| PROBLEM TO SOLVE |
The whole of the data must be transcribed exactly.
────
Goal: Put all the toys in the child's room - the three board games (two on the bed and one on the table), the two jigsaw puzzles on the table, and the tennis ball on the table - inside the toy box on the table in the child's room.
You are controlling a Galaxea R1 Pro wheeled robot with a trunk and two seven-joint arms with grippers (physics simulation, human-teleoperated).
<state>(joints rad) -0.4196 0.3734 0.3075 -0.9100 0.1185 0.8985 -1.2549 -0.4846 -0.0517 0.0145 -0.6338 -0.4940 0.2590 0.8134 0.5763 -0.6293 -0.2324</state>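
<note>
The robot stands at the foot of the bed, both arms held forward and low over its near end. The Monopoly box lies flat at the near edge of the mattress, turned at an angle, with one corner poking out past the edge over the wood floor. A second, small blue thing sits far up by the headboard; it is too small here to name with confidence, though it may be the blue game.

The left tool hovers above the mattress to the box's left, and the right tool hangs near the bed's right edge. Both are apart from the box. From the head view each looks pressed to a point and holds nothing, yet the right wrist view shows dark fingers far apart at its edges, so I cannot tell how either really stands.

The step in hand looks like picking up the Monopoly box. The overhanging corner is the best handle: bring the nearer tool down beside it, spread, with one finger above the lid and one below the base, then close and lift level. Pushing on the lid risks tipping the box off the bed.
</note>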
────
| YOUR RESPONSE |
Goal: Put all the toys in the child's room - the three board games (two on the bed and one on the table), the two jigsaw puzzles on the table, and the tennis ball on the table - inside the toy box on the table in the child's room.
You are controlling a Galaxea R1 Pro wheeled robot with a trunk and two seven-joint arms with grippers (physics simulation, human-teleoperated).
<state>(joints rad) -0.4196 0.3734 0.3075 -0.9100 0.1185 0.8985 -1.2549 -0.4846 -0.0517 0.0145 -0.6338 -0.4940 0.2590 0.8134 0.5763 -0.6293 -0.2324</state>
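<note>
The robot stands at the foot of the bed, both arms held forward and low over its near end. The Monopoly box lies flat at the near edge of the mattress, turned at an angle, with one corner poking out past the edge over the wood floor. A second, small blue thing sits far up by the headboard; it is too small here to name with confidence, though it may be the blue game.

The left tool hovers above the mattress to the box's left, and the right tool hangs near the bed's right edge. Both are apart from the box. From the head view each looks pressed to a point and holds nothing, yet the right wrist view shows dark fingers far apart at its edges, so I cannot tell how either really stands.

The step in hand looks like picking up the Monopoly box. The overhanging corner is the best handle: bring the nearer tool down beside it, spread, with one finger above the lid and one below the base, then close and lift level. Pushing on the lid risks tipping the box off the bed.
</note>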

This output requires no further additions.